Burch describes his bassist and longtime co-producer Dennis Crouch as ‘a very original guy, but he’s also like me–kind of sentimental.’ (PHOTO: Paul Burch)

Drum duties were shared by Burch and Justin Amaral. Burch says he captured all of the drums with the same setup: “I used a Coles 4038 over the kit and an RCA Varicoustic ribbon on the bass drum. The mic is placed at about 1 o’clock on the bass drum, pointed up slightly toward the snare and rack tom.

“I mostly played a Harmony Hollywood electric archtop guitar from the late ’50s or early ’60s through a $100 15-watt Vox Pathfinder that’s now 15 years old,” he says. “It was miked with a Royer R-10, which also especially shines on complicated instruments like nylon guitar. All the guitar, including the distortion on ‘On My Flight to Spain,’ was through that amp. I used the RCA and a Royer R-10 interchangeably, though I think the RCA—being very much like an RCA 77—is more flexible.”

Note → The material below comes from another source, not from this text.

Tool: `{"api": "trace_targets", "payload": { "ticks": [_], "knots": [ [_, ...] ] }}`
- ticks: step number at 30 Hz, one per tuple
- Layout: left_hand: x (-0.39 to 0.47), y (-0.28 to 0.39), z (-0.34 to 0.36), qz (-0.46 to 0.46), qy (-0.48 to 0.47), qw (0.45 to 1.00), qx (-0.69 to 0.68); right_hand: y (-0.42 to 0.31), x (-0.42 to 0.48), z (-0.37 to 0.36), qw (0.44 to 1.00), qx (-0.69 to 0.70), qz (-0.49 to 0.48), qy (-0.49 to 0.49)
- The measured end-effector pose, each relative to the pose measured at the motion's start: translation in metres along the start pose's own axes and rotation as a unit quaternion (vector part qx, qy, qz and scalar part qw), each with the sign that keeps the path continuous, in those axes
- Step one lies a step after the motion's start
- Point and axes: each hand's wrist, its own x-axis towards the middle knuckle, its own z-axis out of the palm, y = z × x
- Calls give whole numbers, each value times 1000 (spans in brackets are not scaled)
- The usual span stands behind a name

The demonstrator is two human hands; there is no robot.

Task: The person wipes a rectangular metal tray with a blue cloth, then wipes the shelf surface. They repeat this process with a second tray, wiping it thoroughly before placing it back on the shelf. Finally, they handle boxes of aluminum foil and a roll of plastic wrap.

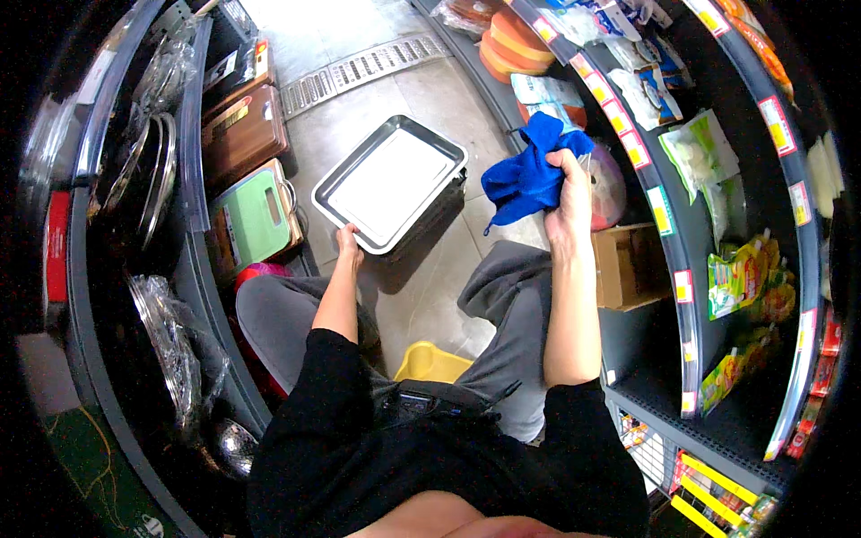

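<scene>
A rectangular white tray with a dark inner rim [392,181] lies over a dark object above the tiled floor, between the shelves. My left hand [348,243] grips the tray's near left corner, its thumb on the rim. Up on the right, my right hand [570,195] holds a bunched blue cloth [525,176], apart from the tray. What is beneath the tray is mostly hidden.
Chopping boards, one green [254,220], stand on the left shelf near wrapped metal lids [160,175]. A cardboard box [629,267] and bagged goods fill the right shelf. Something yellow [430,362] is between my legs; a metal drain grate [366,70] crosses the floor ahead.
</scene>
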Motion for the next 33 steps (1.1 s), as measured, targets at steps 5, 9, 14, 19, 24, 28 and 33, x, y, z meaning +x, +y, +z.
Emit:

The album also features piano parts by Heather Moulder and Jen Gunderman (sE Electronics sE8 pencil mic with an omni capsule), Chloe Feoranzo on horns and woodwinds (an RCA 44 that belonged to Eddy Arnold, borrowed from Burch’s label, Plowboy Records), and Fats Kaplin on fiddle (sE pencil mic in cardioid) and pedal steel guitar (RCA 44). 

Burch turns time and again to this wonderful group of players, and it remains as fresh as when they started, he says. “The crazy thing is, you can record in the same place, with the same people, and it’s always different. Different songs just bring out different things.”